**Work order**
From the first line to the last, retype the records exactly and skip the pictures.

**Stored items from a collection**
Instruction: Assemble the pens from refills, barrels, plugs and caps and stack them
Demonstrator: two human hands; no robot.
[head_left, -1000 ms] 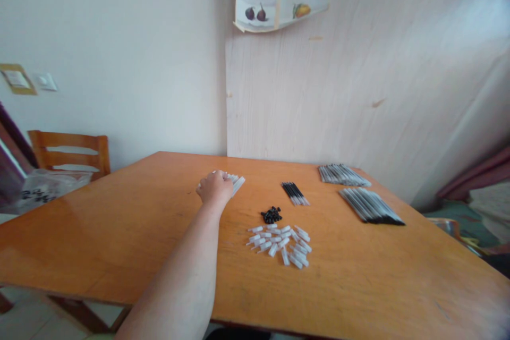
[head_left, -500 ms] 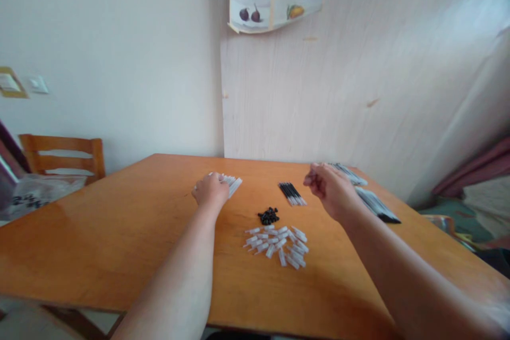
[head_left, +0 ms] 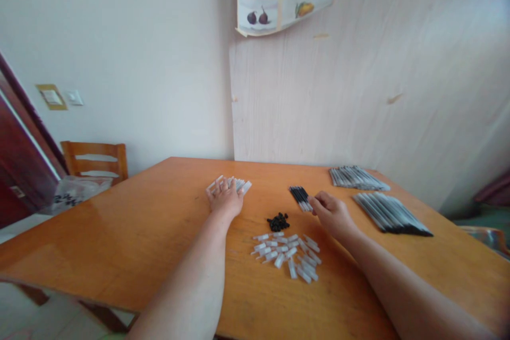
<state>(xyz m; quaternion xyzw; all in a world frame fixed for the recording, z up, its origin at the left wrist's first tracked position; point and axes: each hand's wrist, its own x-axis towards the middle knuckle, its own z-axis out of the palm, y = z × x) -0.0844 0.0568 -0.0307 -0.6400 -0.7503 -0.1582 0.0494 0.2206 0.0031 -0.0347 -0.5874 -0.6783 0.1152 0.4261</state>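
Observation:
My left hand point(head_left: 226, 202) lies with fingers spread over a row of white tubes point(head_left: 244, 186) on the wooden table. My right hand point(head_left: 331, 215) is closed, thumb and fingertips together, at the right side of a short row of slim black sticks with whitish ends point(head_left: 299, 197). Whatever its fingers pinch, if anything, is hidden. Between my forearms sits a small heap of black caps point(head_left: 278, 221). Nearer to me are several loose translucent white pieces with thin tips point(head_left: 281, 249).
Two bundles of grey pen-like sticks lie on the table's right side, a far bundle point(head_left: 356, 177) and a nearer bundle point(head_left: 390, 213). A wooden chair point(head_left: 95, 156) with a clear plastic bag point(head_left: 79, 191) stands beyond the table's left edge. The wall point(head_left: 179, 64) rises behind.
My left hand has spread its fingers over the white tubes. My right hand has come down beside the black sticks. The view has shifted slightly.

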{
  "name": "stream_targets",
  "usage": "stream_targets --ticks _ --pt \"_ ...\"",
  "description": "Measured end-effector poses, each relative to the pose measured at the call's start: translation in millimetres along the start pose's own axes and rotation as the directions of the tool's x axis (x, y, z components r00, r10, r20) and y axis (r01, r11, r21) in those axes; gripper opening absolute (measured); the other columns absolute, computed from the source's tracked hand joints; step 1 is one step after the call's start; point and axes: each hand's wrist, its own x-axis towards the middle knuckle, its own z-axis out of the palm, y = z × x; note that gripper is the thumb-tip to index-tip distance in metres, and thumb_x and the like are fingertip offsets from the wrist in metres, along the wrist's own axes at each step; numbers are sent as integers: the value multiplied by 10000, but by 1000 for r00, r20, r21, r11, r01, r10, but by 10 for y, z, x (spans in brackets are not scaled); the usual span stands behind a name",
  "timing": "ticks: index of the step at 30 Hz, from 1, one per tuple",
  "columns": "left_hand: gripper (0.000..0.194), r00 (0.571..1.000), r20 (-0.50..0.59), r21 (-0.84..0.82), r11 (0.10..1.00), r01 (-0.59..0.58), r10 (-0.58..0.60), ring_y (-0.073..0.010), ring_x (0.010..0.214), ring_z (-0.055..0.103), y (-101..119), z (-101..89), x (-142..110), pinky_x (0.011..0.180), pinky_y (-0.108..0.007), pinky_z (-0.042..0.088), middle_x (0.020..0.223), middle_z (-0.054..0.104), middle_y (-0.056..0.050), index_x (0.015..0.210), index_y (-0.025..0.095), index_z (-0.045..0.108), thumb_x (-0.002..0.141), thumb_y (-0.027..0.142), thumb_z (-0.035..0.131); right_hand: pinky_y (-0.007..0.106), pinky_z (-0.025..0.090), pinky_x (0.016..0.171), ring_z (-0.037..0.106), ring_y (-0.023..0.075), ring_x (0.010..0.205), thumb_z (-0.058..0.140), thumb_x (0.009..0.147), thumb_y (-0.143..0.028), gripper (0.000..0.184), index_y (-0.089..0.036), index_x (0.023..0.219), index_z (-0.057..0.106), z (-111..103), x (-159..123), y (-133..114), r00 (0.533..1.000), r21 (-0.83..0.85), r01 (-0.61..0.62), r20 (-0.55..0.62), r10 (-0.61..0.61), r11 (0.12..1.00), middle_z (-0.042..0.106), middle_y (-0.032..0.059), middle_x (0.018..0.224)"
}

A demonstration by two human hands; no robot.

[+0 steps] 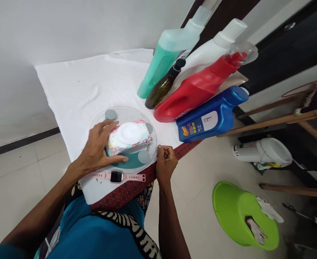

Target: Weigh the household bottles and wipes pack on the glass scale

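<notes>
A soft pack of wet wipes point(130, 133) with a white lid and a colourful print lies on a round glass scale point(131, 161). My left hand point(100, 145) curves round the pack's left end, fingers along its far side and thumb along its near side. Beside the scale's right rim is my right hand point(166, 160), its fingers curled closed; whether anything is in them is hidden. A smartwatch with a pink strap point(116, 176) lies flat in front of the scale, near the table's front edge.
Bottles stand close together at the table's right: a green one point(164, 54), a dark pump bottle point(162, 86), a red one point(185, 91), a blue one point(207, 117). White cloth point(69, 82) covers the table. On the floor are a lime-green tub point(228, 212) and a white bucket point(271, 149).
</notes>
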Motion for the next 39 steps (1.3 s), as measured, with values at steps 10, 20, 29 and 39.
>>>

**Answer**
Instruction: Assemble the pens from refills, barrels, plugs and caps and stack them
Demonstrator: two human hands; no robot.
[head_left, -1000 ms] 
[head_left, -500 ms] 
[head_left, +0 ms] 
<state>(xyz m; quaternion xyzw; all in a world frame fixed for the recording, z up, its origin at the left wrist's first tracked position; point and axes: each hand's wrist, its own x-axis towards the middle knuckle, its own z-axis out of the palm, y = z × x) -0.0844 0.0568 -0.0307 -0.6400 -0.7503 -0.1582 0.0494 0.2206 0.0031 -0.0347 -0.5874 -0.6783 0.1152 0.4261</state>
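Observation:
My left hand point(head_left: 226, 202) lies with fingers spread over a row of white tubes point(head_left: 244, 186) on the wooden table. My right hand point(head_left: 331, 215) is closed, thumb and fingertips together, at the right side of a short row of slim black sticks with whitish ends point(head_left: 299, 197). Whatever its fingers pinch, if anything, is hidden. Between my forearms sits a small heap of black caps point(head_left: 278, 221). Nearer to me are several loose translucent white pieces with thin tips point(head_left: 281, 249).
Two bundles of grey pen-like sticks lie on the table's right side, a far bundle point(head_left: 356, 177) and a nearer bundle point(head_left: 390, 213). A wooden chair point(head_left: 95, 156) with a clear plastic bag point(head_left: 79, 191) stands beyond the table's left edge. The wall point(head_left: 179, 64) rises behind.
My left hand has spread its fingers over the white tubes. My right hand has come down beside the black sticks. The view has shifted slightly.
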
{
  "name": "stream_targets",
  "usage": "stream_targets --ticks _ --pt \"_ ...\"",
  "description": "Measured end-effector poses, each relative to the pose measured at the call's start: translation in millimetres along the start pose's own axes and rotation as the directions of the tool's x axis (x, y, z components r00, r10, r20) and y axis (r01, r11, r21) in those axes; gripper opening absolute (measured); the other columns absolute, computed from the source's tracked hand joints; step 1 is one step after the call's start; point and axes: each hand's wrist, its own x-axis towards the middle knuckle, its own z-axis out of the palm, y = z × x; note that gripper is the thumb-tip to index-tip distance in metres, and thumb_x and the like are fingertip offsets from the wrist in metres, along the wrist's own axes at each step; numbers are sent as integers: the value multiplied by 10000, but by 1000 for r00, r20, r21, r11, r01, r10, but by 10 for y, z, x (spans in brackets are not scaled); the usual span stands behind a name",
  "timing": "ticks: index of the step at 30 Hz, from 1, one per tuple",
  "columns": "left_hand: gripper (0.000..0.194), r00 (0.571..1.000), r20 (-0.50..0.59), r21 (-0.84..0.82), r11 (0.10..1.00), r01 (-0.59..0.58), r10 (-0.58..0.60), ring_y (-0.073..0.010), ring_x (0.010..0.214), ring_z (-0.055..0.103), y (-101..119), z (-101..89), x (-142..110), pinky_x (0.011..0.180), pinky_y (-0.108..0.007), pinky_z (-0.042..0.088), middle_x (0.020..0.223), middle_z (-0.054..0.104), middle_y (-0.056..0.050), index_x (0.015..0.210), index_y (-0.025..0.095), index_z (-0.045..0.108), thumb_x (-0.002..0.141), thumb_y (-0.027..0.142), thumb_z (-0.035..0.131); right_hand: pinky_y (-0.007..0.106), pinky_z (-0.025..0.090), pinky_x (0.016..0.171), ring_z (-0.037..0.106), ring_y (-0.023..0.075), ring_x (0.010..0.205), thumb_z (-0.058..0.140), thumb_x (0.009..0.147), thumb_y (-0.143..0.028), gripper (0.000..0.184), index_y (-0.089..0.036), index_x (0.023..0.219), index_z (-0.057..0.106), z (-111..103), x (-159..123), y (-133..114), r00 (0.533..1.000), r21 (-0.83..0.85), r01 (-0.61..0.62), r20 (-0.55..0.62), r10 (-0.61..0.61), r11 (0.12..1.00), middle_z (-0.042..0.106), middle_y (-0.032..0.059), middle_x (0.018..0.224)"
}

A demonstration by two human hands; no robot.

[+0 steps] 

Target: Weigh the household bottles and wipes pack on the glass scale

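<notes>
A soft pack of wet wipes point(130, 133) with a white lid and a colourful print lies on a round glass scale point(131, 161). My left hand point(100, 145) curves round the pack's left end, fingers along its far side and thumb along its near side. Beside the scale's right rim is my right hand point(166, 160), its fingers curled closed; whether anything is in them is hidden. A smartwatch with a pink strap point(116, 176) lies flat in front of the scale, near the table's front edge.
Bottles stand close together at the table's right: a green one point(164, 54), a dark pump bottle point(162, 86), a red one point(185, 91), a blue one point(207, 117). White cloth point(69, 82) covers the table. On the floor are a lime-green tub point(228, 212) and a white bucket point(271, 149).
</notes>
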Motion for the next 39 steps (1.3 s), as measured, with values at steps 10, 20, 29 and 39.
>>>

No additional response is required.